Within the lines below, find those that hold the string "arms" and copy each one.
Content starts
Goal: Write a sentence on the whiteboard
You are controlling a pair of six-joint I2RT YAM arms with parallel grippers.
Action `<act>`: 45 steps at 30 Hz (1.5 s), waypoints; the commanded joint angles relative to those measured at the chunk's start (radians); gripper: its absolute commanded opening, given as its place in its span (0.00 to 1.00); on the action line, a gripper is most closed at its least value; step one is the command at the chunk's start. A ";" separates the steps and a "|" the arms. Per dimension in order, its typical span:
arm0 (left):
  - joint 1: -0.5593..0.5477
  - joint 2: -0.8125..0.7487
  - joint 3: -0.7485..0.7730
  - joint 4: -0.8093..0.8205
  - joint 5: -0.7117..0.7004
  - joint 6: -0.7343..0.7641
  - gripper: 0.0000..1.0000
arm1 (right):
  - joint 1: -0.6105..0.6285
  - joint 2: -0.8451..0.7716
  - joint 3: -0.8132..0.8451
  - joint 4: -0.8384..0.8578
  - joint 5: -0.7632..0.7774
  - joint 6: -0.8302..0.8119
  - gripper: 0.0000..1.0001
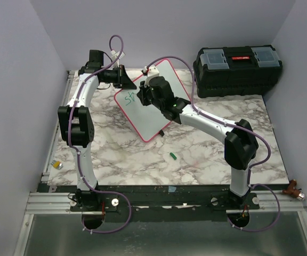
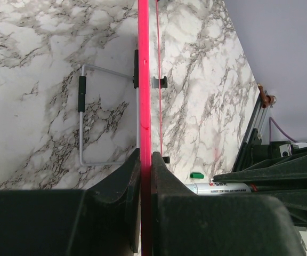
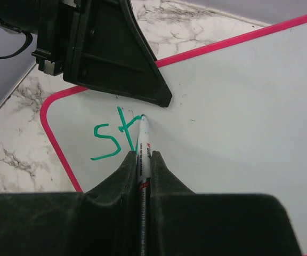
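The whiteboard [image 1: 159, 114] with its pink-red frame stands tilted at the back middle of the marble table. My left gripper [image 1: 126, 80] is shut on its top left edge; in the left wrist view the frame [image 2: 144, 80] runs edge-on between my jaws [image 2: 145, 160]. My right gripper [image 3: 144, 160] is shut on a white marker [image 3: 143, 144], whose tip touches the board [image 3: 239, 106]. Green letters "st" [image 3: 116, 136] of the sentence stand near the board's left corner; they also show in the top view [image 1: 129, 98].
A black toolbox [image 1: 237, 70] stands at the back right. A green marker cap [image 1: 172, 156] lies on the table in front of the board. A small yellow and silver object [image 1: 58, 165] lies at the left edge. The board's wire stand [image 2: 89, 117] shows behind it.
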 commanded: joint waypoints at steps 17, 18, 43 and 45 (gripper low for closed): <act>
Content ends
# Answer box
You are controlling a pair of six-joint I2RT YAM arms with parallel grippers.
Action `<act>`: 45 steps at 30 Hz (1.5 s), waypoints; the commanded joint angles relative to those measured at the chunk's start (radians); gripper: its absolute commanded opening, given as its place in its span (0.00 to 1.00); on the action line, a gripper is most closed at its least value; step one is the command at the chunk's start. A ";" separates the steps and a "|" the arms. Per dimension in order, its typical span:

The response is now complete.